Формалистское различение между сюжетом и фабулой для исследовательницы еще не существует. Не возникает и вопрос, требующий перехода с внешней, критической, на внутреннюю, аналитическую, точку зрения: если сюжета нет, на чем же строятся не только “Степь” и “Мужики”, но и больше десятка больших вещей позднего Чехова? Доверчивая оценочность заменяет в этом случае научную спецификацию. Впрочем, оценочный подход к большой чеховской форме (не владел, не умел) сохранялся в силе еще десятилетия.

“…Ему не давалась техника романа, он не владел формой большого повествовательного целого, как и другие его современники, — т. е. литературная школа конца XIX в.” (Рыбникова).
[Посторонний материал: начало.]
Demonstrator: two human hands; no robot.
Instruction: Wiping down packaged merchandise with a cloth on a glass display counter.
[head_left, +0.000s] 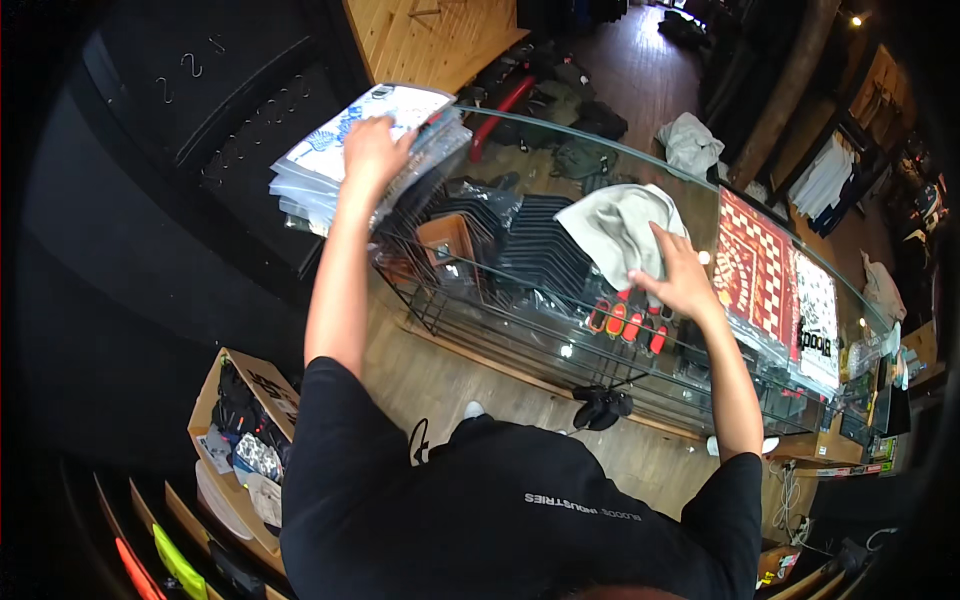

“Один издатель как-то сказал мне, что у каждого писателя где-то внутри оттиснута определенная цифра, точнее, число страниц, которое он не превысит ни в одной книге. Мое число, помнится, было 385. Чехов никогда бы не смог написать настоящий длинный роман — он был спринтером, а не стайером. Он словно не умел подолгу удерживать в фокусе узор жизни, который повсюду выхватывал его гений; он мог сохранять его живую прелесть ровно столько, сколько требуется для рассказа, но не мог сохранить детальность, необходимую для длинного и развернутого повествования” (Набоков).

С подобной точкой зрения будет полемизировать В. Б. Шкловский, указывающий на иные — именно сюжетные! — принципы связи чеховского большого жанра: “Сюжет, основанный на случайности, на занимательном происшествии, Чехов отвергал. Литературовед М. А. Рыбникова писала по поводу повести А. Чехова „Мужики“… <далее следует цитата. – И. С.> Все это, конечно, неправильно. Чехов не собирался и не думал писать такую повесть, в которой каждый момент немедленно получал бы сюжетную развязку. Этого не найдем мы ни в „Мужиках“, ни в „Степи“. Недоумение Рыбниковой принадлежит не ей одной. Рассказы Чехова казались несвязными и критику Змиеву (Булгакову), и Н. Михайловскому. Но у Чехова несвязанность элементов повествования только кажущаяся. Действие не должно у него происходить в одной семье, при помощи анализа деталей он охватывает сюжетной канвой всю широко написанную картину”.

Статья А. Г. Горнфельда, теоретика, переводчика, критика психологической школы, ученика А. Потебни, работавшего когда-то в журнале “Русское богатство” вместе с Михайловским, в отличие от рыбниковской, строится на полемике с той, уже давней, эпохой.

С исторической дистанции критик спорит со своим журнальным соратником о случайности тем и композиционной несобранности сюжетов чеховских рассказов.

“В „Палате № 6“ мы опять имеем бусы, да еще путаные” (Михайловский).

“Рассказ Чехова стоит перед нами — последовательный и цельный: его отдельные бусы, нимало не путаные, сомкнулись в законченное художественное создание” (Горнфельд).

Путь Чехова критик видит как движение от ранних финалов-неожиданностей, крутых и окончательных развязок, — к поздним финалам-размышлениям, ничтожеству всякого действия, всякого движения пред лицом спокойного течения жизни.

“Кончился рассказ Чехова, и мы расстаемся с его героем, чтобы сохранить в памяти его судьбу и его облик. В каком виде мы оставляем его, за каким делом? Всегда за одним: он думает. Думает тихо, без действий, без больших решений, обреченно, тоскливо, напряженно. Сложив руки, вернее, опустив руки, он думает. Самое слово это — излюбленное слово последней страницы, последних строк Чехова”.

Это бездействие героя, однако, не безрезультатно. Оно, по Горнфельду, компенсируется активностью, соразмышлением и сочувствием читателя. “Кто бы ни был герой Чехова, как бы ни был он одинок в своем мире, в своем бездейственном и безнадежном думанье в конце рассказа, он не одинок в мире любящего потомства и дума его не безнадежна. Мы думали вместе с ним, мы сопричастны его страданию, раскрытому поэтом, и для нас рассказ о его судьбе имеет продолжение и завершение в нашей судьбе, в нашей внутренней истории”.

Работа Горнфельда посвящена вроде бы совсем частной теме: всего лишь одному сюжетному элементу — финалу, концовке, развязке. Но через нее просматриваются и другие существенные проблемы чеховского художественного мира: тип героя, характер сюжета и конфликта, единство прозы и драмы, особенности читательского восприятия.